EBUS ( Endobronchial Ultrasound)

EBUS ( Endobronchial Ultrasound)

What is EBUS?

EBUS or endobronchial ultrasound is one of the newer bronchoscopic procedures. (See Bronchoscopy). It is helpful to sample growths in the lung and to sample glands in our chest cavity called lymph nodes. It is usually performed by a lung specialist. 

 

What are the types of EBUS?

EBUS procedures are generally of 2 types: Linear and Radial.

A Linear EBUS procedure is used generally for sampling lymph nodes. This is useful in the diagnosis of various cancers, infections etc. This consists of a long black tube with a camera and light source at the tip along with a small ultrasound probe. It is slightly bigger than the normal bronchoscope. The tube is generally inserted through the mouth and the ultrasound is used to find lymph nodes in the chest to take samples.

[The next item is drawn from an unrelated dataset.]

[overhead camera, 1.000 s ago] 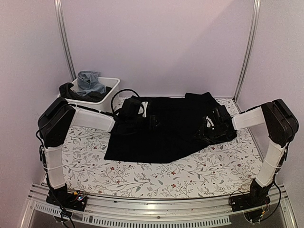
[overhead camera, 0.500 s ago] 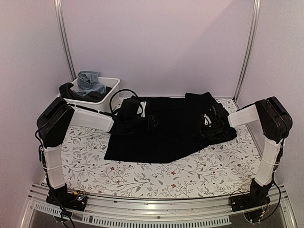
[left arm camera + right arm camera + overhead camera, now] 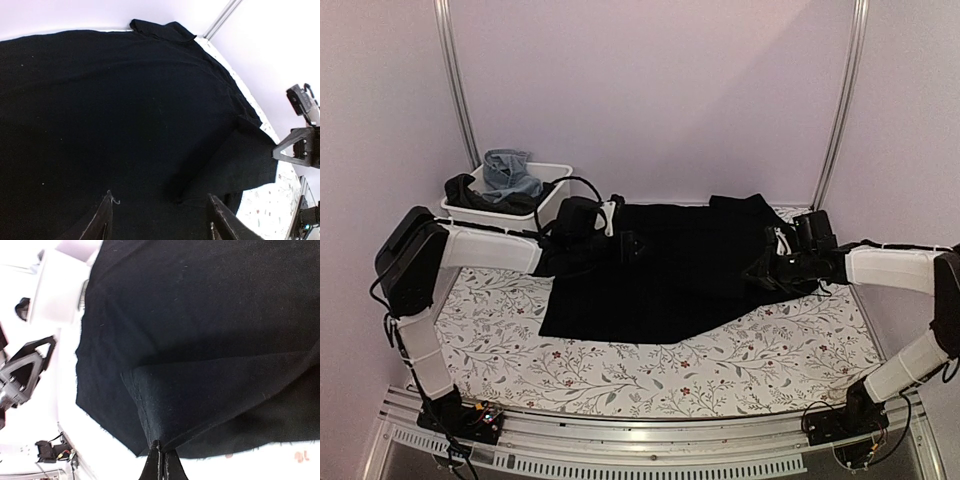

A radial EBUS procedure is slightly different. It is used to take samples of growths in the lung which usually can’t be reached with a normal bronchoscopy. It consists of a long thin wire with a ultrasound probe at its tip which is inserted through the bronchoscope to look for growths in the chest for sampling and diagnosis.

 

What are the steps to take before the procedure?

Usually the steps are quite similar to any Bronchoscopy procedure. 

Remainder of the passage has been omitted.